We can see that each method provides different values of central tendency and measures of spread but there is little difference between different methods once we have dealt with outliers, no matter in which any way. It seems what is important is to first notice that there are outliers and then deal them in whichever way is best depending on the dataset and variance observed.

### Sampling Techniques
Let's drop all outliers and draw a random sample of 1000 for each variable and see the results.

In [383]:
random_sample_df = drop_outliers(df['funding_total_usd']).sample(n=1000) #random_state=42
central_tendency(random_sample_df['funding_total_usd'])
measures_of_spread(random_sample_df['funding_total_usd'])

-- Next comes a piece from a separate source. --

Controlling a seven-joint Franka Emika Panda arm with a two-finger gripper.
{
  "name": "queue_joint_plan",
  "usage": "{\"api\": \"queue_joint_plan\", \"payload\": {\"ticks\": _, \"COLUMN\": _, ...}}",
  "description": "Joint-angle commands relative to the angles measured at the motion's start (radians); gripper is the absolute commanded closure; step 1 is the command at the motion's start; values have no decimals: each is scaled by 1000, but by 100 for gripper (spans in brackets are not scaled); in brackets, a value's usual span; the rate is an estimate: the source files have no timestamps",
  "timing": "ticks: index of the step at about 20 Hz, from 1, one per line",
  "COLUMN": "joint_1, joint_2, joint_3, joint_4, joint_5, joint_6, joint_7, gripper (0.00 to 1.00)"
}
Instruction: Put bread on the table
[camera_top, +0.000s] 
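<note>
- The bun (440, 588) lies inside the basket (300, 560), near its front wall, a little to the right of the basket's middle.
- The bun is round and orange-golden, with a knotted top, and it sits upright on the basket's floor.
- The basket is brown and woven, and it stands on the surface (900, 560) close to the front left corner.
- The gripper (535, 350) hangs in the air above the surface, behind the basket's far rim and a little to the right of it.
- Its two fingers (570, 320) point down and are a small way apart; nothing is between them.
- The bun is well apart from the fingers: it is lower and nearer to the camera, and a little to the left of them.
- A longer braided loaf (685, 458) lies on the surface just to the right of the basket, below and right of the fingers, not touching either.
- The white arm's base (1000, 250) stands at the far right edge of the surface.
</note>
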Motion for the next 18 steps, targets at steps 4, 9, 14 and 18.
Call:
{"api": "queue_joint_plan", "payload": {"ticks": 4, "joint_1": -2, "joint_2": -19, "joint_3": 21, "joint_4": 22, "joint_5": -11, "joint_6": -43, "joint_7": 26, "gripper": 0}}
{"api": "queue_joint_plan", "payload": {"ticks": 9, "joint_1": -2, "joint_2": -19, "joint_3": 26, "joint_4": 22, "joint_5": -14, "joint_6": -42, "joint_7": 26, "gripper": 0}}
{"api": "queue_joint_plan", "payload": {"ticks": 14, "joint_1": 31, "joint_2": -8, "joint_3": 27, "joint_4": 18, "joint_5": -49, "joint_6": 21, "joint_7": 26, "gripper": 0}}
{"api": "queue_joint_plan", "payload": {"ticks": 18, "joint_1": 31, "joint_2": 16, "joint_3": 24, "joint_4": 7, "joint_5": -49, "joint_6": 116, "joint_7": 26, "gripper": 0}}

random_sample_df = drop_outliers(df['funding_rounds']).sample(n=1000) #random_state=42
central_tendency(random_sample_df['funding_rounds'])
measures_of_spread(random_sample_df['funding_rounds'])

	Mean: 2181356.48
	Median: 456754.00
	Mode: 0.00
	Range: 16236400.00
	Variance: 12271093505899.47
	Standard Deviation: 3503012.06
	Mean: 1.40
	Median: 1.00
	Mode: 1.00
	Range: 2.00
	Variance: 0.44
	Standard Deviation: 0.66


We can see that depending on the sample selected we will get different results  but the results dont vary more than roughly 5%.

### Subsetting and Sampling
 Segment your dataset from Question 3 to get companies based only in United States and this time draw a series of samples randomly of a sufficient size, say, 10, 50, 100, 500, and 1000. Next, analyse the total funding amount for these startups based in United States using various methods of central tendency and measures of spread and report your observations.

In [391]:
random_sample_df = drop_outliers(df['funding_total_usd']).sample(n=1000)
usa_mask = df['country_code'] == 'USA'
print(random_sample_df[usa_mask & ~random_sample_df])

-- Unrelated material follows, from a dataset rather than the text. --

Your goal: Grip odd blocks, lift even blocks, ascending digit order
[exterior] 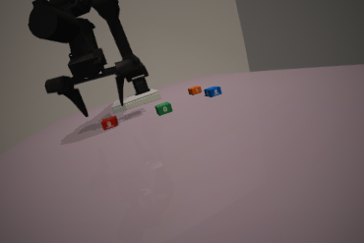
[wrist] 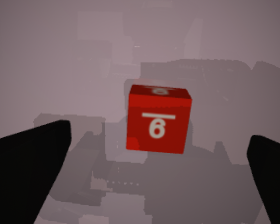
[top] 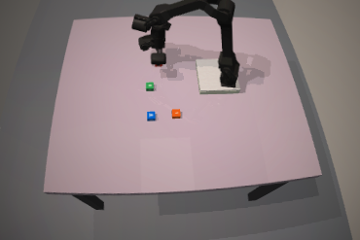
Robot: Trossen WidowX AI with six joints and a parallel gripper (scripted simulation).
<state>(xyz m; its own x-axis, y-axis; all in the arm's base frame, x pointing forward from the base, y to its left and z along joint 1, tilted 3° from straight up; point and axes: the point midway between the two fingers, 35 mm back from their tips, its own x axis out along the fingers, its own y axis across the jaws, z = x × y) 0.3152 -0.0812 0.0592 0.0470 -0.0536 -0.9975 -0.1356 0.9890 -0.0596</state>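
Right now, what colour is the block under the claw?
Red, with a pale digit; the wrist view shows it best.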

#central_tendency(random_sample_df['funding_total_usd'])
#measures_of_spread(random_sample_df['funding_total_usd'])

#random_sample_df = drop_outliers(df['funding_rounds']).sample(n=500)
#central_tendency(random_sample_df['funding_rounds'])
#measures_of_spread(random_sample_df['funding_rounds'])

TypeError: bad operand type for unary ~: 'str'